#### BRIEF
Copy nothing from the entries below except the lines from the one containing "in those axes" through the one containing "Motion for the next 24", and copy those exactly.

-- Opening Marker --

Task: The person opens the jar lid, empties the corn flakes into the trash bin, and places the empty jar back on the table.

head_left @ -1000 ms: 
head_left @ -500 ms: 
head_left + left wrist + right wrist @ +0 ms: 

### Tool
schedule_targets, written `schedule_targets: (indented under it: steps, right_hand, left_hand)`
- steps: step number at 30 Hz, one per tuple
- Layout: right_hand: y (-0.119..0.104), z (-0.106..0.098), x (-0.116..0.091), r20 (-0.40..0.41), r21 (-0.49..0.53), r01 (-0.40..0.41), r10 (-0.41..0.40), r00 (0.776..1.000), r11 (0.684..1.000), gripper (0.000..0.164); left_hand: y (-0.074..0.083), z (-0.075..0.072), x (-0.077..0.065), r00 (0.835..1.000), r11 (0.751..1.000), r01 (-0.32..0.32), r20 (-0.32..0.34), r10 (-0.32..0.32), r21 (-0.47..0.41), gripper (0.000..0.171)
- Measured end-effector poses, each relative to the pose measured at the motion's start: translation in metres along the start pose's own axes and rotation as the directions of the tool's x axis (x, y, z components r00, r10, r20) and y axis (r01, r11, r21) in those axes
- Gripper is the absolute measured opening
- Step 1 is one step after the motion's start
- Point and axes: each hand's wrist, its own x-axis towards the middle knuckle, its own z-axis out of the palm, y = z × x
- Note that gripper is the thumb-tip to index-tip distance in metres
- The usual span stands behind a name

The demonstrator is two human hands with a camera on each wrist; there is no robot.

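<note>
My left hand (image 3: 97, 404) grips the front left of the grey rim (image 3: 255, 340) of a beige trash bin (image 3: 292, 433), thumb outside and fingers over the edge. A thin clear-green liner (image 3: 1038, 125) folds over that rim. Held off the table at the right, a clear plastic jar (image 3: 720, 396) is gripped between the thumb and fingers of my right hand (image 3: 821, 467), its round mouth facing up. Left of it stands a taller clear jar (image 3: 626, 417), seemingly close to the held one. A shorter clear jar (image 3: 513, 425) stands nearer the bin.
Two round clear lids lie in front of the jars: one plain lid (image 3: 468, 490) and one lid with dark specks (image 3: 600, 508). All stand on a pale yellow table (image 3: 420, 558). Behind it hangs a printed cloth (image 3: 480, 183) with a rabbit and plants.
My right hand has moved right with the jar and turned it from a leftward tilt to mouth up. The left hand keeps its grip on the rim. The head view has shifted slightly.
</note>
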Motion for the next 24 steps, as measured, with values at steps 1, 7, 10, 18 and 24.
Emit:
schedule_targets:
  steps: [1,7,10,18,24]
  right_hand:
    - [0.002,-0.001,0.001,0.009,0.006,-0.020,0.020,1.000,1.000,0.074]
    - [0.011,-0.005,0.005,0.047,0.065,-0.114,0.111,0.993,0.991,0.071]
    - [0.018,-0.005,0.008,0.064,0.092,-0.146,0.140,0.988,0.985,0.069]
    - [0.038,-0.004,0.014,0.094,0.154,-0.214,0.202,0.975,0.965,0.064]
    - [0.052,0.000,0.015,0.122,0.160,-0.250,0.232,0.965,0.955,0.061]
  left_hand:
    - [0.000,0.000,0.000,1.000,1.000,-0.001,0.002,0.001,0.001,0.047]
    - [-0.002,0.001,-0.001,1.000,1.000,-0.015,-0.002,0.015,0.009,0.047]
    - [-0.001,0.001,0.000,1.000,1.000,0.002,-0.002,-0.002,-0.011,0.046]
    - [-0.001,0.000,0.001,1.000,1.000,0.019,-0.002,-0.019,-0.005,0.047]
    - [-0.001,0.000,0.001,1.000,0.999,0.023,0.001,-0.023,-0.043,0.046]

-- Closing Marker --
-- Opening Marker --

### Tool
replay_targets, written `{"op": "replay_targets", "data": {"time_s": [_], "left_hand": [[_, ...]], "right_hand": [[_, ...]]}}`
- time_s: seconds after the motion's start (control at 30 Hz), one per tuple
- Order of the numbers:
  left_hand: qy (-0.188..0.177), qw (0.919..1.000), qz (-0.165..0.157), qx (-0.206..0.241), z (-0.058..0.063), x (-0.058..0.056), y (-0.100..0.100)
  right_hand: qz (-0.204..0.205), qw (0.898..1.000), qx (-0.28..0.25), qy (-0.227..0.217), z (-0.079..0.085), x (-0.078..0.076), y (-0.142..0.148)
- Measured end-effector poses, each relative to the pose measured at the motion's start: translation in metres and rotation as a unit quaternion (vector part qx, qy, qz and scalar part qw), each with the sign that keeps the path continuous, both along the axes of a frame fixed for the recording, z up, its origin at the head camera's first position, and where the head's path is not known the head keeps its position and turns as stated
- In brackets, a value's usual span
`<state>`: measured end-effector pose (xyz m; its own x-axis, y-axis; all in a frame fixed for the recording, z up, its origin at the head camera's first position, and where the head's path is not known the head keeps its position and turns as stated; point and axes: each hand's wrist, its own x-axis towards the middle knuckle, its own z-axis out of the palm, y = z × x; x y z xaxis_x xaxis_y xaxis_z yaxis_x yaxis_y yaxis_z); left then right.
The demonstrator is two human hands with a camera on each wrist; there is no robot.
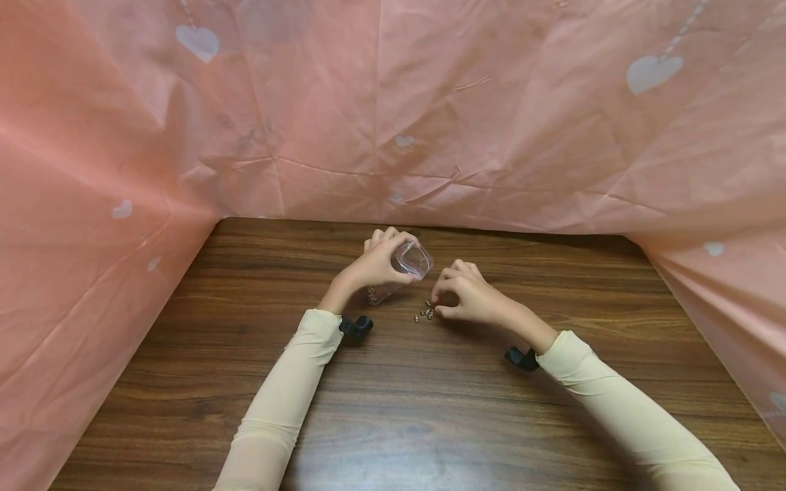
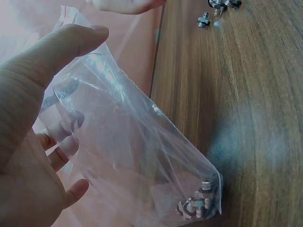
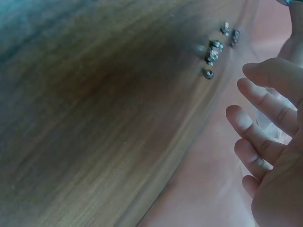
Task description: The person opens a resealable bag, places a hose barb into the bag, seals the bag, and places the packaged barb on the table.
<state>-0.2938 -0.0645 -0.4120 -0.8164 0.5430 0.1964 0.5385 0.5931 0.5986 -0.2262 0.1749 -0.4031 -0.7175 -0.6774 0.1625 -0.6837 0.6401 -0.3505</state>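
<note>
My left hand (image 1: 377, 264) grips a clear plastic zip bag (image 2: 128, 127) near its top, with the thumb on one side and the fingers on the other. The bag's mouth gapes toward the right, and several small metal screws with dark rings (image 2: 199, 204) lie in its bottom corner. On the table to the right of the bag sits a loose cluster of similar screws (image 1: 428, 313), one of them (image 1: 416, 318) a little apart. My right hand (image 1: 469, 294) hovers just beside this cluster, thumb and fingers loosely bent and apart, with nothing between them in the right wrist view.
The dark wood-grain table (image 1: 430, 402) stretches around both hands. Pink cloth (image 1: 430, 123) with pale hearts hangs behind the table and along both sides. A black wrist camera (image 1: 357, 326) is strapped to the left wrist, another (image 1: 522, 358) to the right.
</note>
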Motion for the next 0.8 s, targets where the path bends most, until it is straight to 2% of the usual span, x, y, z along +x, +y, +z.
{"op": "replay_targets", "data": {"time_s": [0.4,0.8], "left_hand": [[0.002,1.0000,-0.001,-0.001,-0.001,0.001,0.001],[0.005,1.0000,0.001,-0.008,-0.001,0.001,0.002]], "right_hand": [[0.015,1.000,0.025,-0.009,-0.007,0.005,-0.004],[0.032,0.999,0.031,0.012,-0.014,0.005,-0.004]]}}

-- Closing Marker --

#### FINISHED TASK
- Measured end-effector poses, each relative to the pose measured at the motion's start: translation in metres along the start pose's own axes and rotation as the directions of the tool's x axis (x, y, z components r00, r10, r20) and y axis (r01, r11, r21) in those axes
- Gripper is the absolute measured opening
- Step 1 is one step after the motion's start
- Point and axes: each hand's wrist, its own x-axis towards the middle knuckle, its own z-axis out of the palm, y = z × x
- Note that gripper is the thumb-tip to index-tip distance in metres
- The usual span stands behind a name

The demonstrator is two human hands with a camera on each wrist; there is no robot.

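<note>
My left hand (image 3: 97, 404) grips the front left of the grey rim (image 3: 255, 340) of a beige trash bin (image 3: 292, 433), thumb outside and fingers over the edge. A thin clear-green liner (image 3: 1038, 125) folds over that rim. Held off the table at the right, a clear plastic jar (image 3: 720, 396) is gripped between the thumb and fingers of my right hand (image 3: 821, 467), its round mouth facing up. Left of it stands a taller clear jar (image 3: 626, 417), seemingly close to the held one. A shorter clear jar (image 3: 513, 425) stands nearer the bin.
Two round clear lids lie in front of the jars: one plain lid (image 3: 468, 490) and one lid with dark specks (image 3: 600, 508). All stand on a pale yellow table (image 3: 420, 558). Behind it hangs a printed cloth (image 3: 480, 183) with a rabbit and plants.
My right hand has moved right with the jar and turned it from a leftward tilt to mouth up. The left hand keeps its grip on the rim. The head view has shifted slightly.
</note>
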Motion for the next 24 steps, as measured, with values at steps 1, 7, 10, 18 and 24.

No more output will be produced for this exercise.